=== WHAT IS NEEDED ===
Below are entries with pictures in them. Output exactly the lines starting at the line with "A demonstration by" and ending at the line with "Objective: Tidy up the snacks", both included, but not the pictures.

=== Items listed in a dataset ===
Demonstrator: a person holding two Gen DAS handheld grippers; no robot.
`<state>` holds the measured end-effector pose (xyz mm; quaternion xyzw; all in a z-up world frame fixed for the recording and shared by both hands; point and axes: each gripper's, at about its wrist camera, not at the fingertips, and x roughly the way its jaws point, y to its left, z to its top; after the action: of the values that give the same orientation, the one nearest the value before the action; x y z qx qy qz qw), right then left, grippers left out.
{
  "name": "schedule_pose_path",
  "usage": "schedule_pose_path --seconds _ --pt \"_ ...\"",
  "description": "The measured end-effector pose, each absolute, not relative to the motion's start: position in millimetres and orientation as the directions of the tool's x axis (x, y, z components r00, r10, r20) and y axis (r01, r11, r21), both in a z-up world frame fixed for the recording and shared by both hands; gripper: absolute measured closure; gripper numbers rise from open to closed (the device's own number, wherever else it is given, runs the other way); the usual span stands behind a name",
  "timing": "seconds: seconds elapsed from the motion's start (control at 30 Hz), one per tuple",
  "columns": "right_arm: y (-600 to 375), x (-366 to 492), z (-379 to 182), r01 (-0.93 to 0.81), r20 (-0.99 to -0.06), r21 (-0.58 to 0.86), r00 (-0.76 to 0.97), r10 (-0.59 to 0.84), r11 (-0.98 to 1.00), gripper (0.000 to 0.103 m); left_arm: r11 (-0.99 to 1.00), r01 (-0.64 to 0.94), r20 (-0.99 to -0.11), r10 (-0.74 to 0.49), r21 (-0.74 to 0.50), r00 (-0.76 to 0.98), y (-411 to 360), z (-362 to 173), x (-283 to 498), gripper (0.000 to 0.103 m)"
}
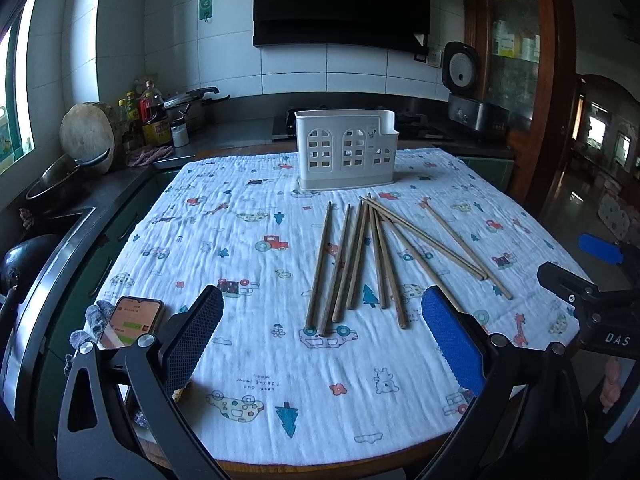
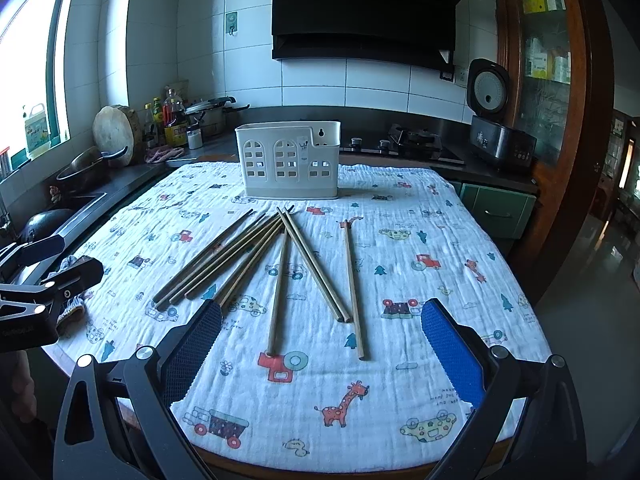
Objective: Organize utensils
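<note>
At the desk's left edge a smartphone with a lit orange screen (image 1: 130, 320) lies on the white cotton cloth printed with cartoon vehicles and animals (image 1: 248, 264). The left gripper (image 1: 322, 336) hovers over the near edge, its jaws spread wide and holding nothing. Ahead of it, loose brown wooden chopsticks (image 1: 360, 256) lie fanned flat on the cloth, some crossing near their far tips. Behind them, at the cloth's far side, stands the white plastic utensil holder with window-shaped cutouts (image 1: 346, 152), upright. The right gripper (image 2: 322, 338) hovers nearby, its jaws likewise spread and empty.
</note>
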<state>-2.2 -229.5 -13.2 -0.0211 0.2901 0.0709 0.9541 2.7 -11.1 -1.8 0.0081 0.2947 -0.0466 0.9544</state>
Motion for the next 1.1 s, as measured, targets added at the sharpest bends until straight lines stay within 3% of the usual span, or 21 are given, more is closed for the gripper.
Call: schedule_pose_path --seconds 1.1 --pt "-228 10 -17 -0.161 -0.570 0.018 0.809 0.142 0.987 0.006 0.995 0.098 -0.573 -0.084 -0.006 0.815 -14 -3 11 0.005"
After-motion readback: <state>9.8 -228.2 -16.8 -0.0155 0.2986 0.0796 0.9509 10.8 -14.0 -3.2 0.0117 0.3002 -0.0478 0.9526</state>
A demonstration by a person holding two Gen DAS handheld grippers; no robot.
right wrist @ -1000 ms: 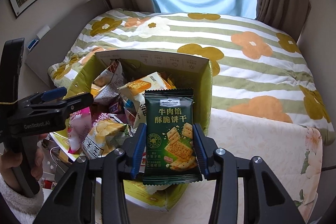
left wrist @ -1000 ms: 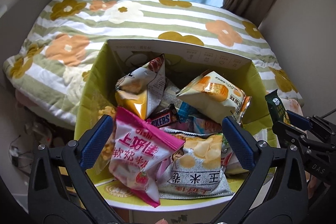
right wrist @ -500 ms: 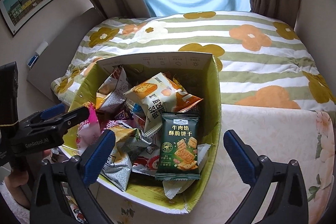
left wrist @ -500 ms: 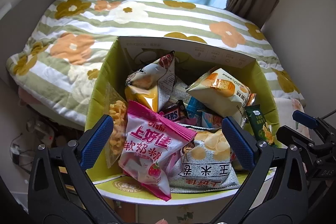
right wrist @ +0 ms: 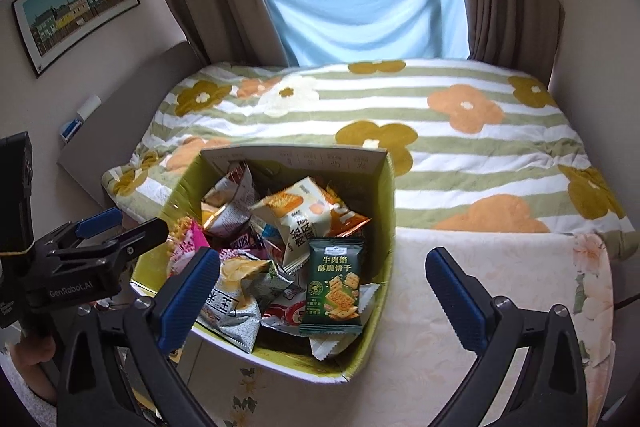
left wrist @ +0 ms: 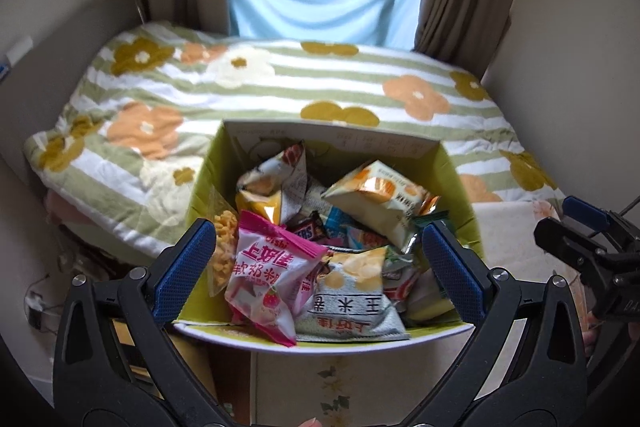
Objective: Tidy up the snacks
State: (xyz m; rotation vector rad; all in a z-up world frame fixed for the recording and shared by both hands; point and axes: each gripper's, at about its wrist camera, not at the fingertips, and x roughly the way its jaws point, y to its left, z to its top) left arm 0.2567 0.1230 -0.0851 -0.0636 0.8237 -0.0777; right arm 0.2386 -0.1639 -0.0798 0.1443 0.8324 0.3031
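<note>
A yellow-green cardboard box (right wrist: pixel 384 211) full of snack bags stands on a floral-clothed table. A dark green cracker packet (right wrist: pixel 334 287) lies on top at the box's right side. A pink candy bag (left wrist: pixel 272 271) and a grey-white chip bag (left wrist: pixel 348 291) lie at the box's near edge. My left gripper (left wrist: pixel 320 267) is open and empty above the box's near side; it also shows in the right wrist view (right wrist: pixel 120 231). My right gripper (right wrist: pixel 324 295) is open and empty above the box's right corner; it also shows in the left wrist view (left wrist: pixel 580 227).
A bed with a striped floral quilt (right wrist: pixel 440 131) lies just behind the box. The table's cream floral cloth (right wrist: pixel 500 267) extends right of the box. Curtains and a window are beyond. A framed picture (right wrist: pixel 76 11) hangs on the left wall.
My right gripper opened and dropped the green cracker packet into the box, then drew back and up. My left gripper also rose and pulled back, staying open.
</note>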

=== RESULT BELOW ===
A demonstration by a person holding two Gen DAS handheld grippers; no robot.
right wrist @ -1000 ms: 
left wrist @ -1000 ms: 
right wrist @ -500 ms: 
left wrist @ -500 ms: 
right wrist @ +0 ms: 
left wrist @ +0 ms: 
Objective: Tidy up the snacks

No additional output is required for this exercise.